• [INSTRUCTIONS FOR THE TASK]: In the records below, locate the line containing "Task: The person", then output that line and all later lines exactly, through the last one.

(Collected data entries)
=== Begin Enclosure ===
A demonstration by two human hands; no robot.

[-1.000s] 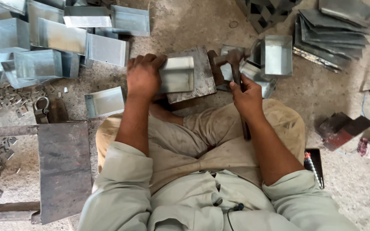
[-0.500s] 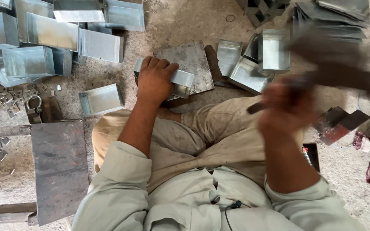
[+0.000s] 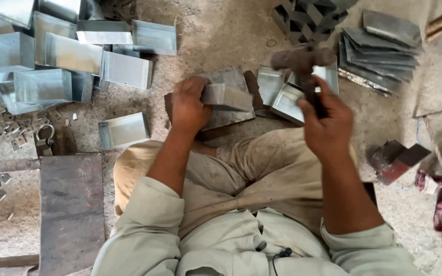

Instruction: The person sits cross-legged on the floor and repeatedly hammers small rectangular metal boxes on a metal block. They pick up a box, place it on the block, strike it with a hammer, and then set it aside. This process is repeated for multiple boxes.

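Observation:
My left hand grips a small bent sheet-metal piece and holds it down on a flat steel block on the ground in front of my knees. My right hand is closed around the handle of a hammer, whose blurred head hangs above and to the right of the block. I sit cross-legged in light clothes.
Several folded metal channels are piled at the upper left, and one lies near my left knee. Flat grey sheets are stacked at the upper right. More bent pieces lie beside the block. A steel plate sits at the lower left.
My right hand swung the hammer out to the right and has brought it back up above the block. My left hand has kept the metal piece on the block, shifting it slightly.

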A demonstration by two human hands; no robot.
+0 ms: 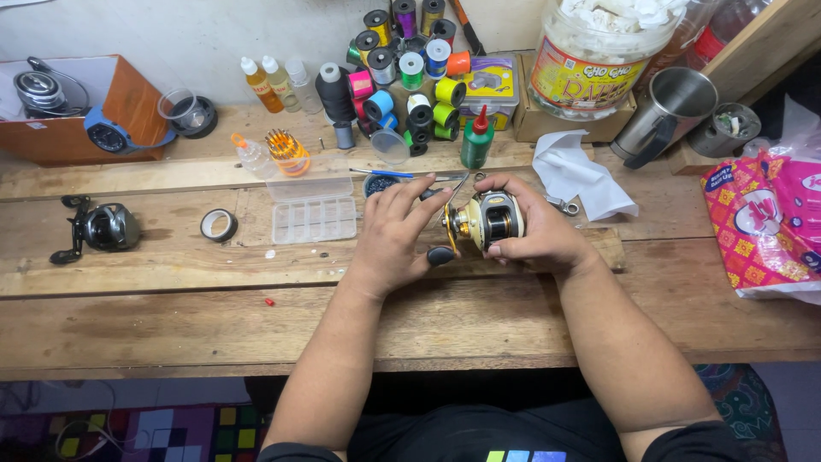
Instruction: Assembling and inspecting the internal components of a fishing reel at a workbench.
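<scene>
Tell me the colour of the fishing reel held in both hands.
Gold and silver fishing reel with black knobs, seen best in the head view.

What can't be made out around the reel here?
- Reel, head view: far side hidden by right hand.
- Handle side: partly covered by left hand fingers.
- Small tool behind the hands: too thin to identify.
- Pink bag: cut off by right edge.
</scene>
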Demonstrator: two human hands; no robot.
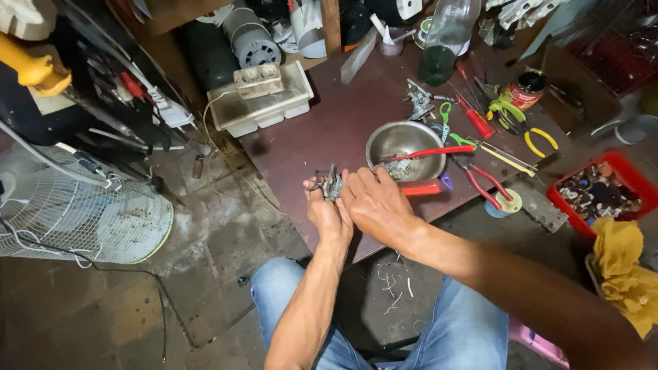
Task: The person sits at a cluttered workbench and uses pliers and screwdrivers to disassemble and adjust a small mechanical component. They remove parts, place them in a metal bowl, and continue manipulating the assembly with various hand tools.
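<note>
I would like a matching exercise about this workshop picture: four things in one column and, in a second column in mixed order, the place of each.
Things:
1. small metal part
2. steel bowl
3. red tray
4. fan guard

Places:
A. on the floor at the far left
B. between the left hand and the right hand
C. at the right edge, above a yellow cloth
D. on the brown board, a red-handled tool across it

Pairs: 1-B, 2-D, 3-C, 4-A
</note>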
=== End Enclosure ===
• [ANSWER BELOW]:
Task: The person sits at a cluttered workbench and uses pliers and screwdrivers to disassemble and adjust a small mechanical component. They remove parts, place them in a metal bowl, and continue manipulating the assembly with various hand tools.
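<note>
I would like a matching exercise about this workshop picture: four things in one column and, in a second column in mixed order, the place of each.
Things:
1. small metal part
2. steel bowl
3. red tray
4. fan guard

Places:
A. on the floor at the far left
B. between the left hand and the right hand
C. at the right edge, above a yellow cloth
D. on the brown board, a red-handled tool across it

Pairs: 1-B, 2-D, 3-C, 4-A
</note>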

The answer requires no further additions.